What you need to do: Filter the records, keeping every line that has the string "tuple".

── Exercise inputs ──

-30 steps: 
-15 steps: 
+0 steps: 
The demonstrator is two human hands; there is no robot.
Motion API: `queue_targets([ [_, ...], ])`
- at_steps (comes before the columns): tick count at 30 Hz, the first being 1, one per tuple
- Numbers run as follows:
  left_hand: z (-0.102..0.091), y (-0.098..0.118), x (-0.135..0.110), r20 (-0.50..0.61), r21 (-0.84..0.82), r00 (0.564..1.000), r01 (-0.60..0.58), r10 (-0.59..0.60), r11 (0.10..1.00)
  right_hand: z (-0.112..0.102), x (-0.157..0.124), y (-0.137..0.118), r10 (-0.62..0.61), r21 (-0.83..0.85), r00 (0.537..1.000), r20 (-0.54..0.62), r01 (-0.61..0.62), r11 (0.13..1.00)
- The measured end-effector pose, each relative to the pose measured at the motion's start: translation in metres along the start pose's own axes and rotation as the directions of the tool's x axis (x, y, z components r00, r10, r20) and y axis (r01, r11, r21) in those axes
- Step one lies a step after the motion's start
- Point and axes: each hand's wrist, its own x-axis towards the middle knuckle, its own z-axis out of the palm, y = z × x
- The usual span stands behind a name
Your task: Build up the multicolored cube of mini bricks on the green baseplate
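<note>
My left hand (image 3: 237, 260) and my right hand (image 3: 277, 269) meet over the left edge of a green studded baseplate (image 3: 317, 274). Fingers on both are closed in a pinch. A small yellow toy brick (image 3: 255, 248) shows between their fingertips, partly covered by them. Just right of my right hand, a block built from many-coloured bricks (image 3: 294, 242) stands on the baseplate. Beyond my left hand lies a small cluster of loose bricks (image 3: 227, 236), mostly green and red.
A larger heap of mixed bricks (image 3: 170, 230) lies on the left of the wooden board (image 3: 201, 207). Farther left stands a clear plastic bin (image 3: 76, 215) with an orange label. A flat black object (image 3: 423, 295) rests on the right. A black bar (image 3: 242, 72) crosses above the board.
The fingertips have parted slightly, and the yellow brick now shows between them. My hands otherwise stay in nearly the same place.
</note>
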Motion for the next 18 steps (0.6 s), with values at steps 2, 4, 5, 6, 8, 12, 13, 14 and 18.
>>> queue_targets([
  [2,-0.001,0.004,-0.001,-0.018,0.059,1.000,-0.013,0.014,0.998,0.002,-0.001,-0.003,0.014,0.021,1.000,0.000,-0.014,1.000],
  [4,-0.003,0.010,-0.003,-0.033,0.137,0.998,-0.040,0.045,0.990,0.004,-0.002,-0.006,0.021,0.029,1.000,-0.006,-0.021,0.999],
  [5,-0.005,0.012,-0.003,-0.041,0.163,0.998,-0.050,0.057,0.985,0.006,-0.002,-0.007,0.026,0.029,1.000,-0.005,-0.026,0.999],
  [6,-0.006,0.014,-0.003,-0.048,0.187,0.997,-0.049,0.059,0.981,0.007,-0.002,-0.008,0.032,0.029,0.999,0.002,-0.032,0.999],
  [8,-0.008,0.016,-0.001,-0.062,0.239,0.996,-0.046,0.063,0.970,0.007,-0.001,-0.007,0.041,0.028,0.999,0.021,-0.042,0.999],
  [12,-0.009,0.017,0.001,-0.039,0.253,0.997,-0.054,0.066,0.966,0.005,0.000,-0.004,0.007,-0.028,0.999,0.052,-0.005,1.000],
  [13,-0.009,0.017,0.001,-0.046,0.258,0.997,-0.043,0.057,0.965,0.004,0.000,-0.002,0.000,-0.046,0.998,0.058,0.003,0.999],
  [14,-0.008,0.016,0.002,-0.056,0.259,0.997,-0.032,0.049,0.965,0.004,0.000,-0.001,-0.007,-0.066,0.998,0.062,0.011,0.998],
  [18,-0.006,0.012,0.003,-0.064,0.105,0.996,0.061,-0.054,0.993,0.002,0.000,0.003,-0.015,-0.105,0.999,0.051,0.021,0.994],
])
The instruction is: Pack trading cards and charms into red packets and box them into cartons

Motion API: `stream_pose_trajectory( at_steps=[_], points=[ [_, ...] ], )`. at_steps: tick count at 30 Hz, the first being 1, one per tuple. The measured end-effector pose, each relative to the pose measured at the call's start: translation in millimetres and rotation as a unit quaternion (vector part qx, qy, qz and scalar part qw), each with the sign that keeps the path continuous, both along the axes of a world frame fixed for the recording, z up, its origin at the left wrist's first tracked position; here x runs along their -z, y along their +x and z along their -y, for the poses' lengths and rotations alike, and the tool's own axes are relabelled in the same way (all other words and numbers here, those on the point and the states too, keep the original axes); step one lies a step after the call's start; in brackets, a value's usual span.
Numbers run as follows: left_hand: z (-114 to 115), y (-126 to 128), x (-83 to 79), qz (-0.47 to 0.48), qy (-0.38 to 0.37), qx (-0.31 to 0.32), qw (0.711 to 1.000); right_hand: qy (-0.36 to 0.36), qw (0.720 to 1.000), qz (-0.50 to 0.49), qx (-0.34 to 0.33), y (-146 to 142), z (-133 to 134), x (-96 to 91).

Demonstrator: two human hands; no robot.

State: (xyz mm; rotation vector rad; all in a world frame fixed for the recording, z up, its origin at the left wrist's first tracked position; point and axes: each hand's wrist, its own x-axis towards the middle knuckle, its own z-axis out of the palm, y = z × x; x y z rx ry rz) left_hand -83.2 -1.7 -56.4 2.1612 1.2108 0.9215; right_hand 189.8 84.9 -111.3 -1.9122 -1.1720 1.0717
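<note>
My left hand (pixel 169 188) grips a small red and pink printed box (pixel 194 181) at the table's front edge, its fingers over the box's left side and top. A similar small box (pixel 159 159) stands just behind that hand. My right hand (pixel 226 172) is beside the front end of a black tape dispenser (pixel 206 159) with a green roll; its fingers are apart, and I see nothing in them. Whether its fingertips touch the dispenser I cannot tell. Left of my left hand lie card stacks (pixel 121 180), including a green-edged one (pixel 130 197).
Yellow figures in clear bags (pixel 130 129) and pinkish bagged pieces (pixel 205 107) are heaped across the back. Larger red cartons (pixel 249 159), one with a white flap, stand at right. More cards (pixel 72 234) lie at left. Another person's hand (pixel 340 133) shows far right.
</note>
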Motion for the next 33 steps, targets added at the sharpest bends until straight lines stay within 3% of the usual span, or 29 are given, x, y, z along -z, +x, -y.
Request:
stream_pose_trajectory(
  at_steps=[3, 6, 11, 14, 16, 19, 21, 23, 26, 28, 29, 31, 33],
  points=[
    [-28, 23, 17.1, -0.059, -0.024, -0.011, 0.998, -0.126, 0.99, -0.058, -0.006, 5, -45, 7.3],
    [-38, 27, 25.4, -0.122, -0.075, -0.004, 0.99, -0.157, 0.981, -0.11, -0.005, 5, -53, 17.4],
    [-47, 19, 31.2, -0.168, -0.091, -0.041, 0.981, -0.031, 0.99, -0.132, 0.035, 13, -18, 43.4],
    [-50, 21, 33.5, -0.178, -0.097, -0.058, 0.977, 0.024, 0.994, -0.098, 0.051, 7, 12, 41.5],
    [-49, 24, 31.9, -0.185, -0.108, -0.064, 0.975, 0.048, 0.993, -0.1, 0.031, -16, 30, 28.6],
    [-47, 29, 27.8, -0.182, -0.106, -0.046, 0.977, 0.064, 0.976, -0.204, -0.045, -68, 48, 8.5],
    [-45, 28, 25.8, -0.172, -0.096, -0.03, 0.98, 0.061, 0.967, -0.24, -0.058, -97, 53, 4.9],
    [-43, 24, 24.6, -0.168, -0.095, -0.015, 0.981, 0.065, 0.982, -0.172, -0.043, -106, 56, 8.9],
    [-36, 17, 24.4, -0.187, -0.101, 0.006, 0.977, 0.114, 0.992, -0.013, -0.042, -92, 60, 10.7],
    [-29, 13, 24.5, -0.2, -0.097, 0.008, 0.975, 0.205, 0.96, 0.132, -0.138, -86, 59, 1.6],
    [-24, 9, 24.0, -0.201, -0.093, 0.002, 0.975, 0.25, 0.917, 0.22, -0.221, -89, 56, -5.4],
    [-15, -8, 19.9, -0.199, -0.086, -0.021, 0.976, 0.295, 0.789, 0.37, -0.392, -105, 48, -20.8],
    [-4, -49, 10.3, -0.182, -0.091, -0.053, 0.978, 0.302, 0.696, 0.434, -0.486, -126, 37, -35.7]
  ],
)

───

Answer space:
- at_steps (comes before the columns): tick count at 30 Hz, the first being 1, one per tuple
Motion API: `stream_pose_trajectory( at_steps=[_], points=[ [_, ...] ], )`. at_steps: tick count at 30 Hz, the first being 1, one per tuple. The measured end-effector pose, each relative to the pose measured at the call's start: translation in millimetres and rotation as a unit quaternion (vector part qx, qy, qz and scalar part qw), each with the sign that keeps the path continuous, both along the axes of a world frame fixed for the recording, z up, its origin at the left wrist's first tracked position; here x runs along their -z, y along their +x and z along their -y, for the poses' lengths and rotations alike, and the tool's own axes are relabelled in the same way (all other words and numbers here, those on the point and the states too, keep the original axes); step one lies a step after the call's start; in brackets, a value's usual span.

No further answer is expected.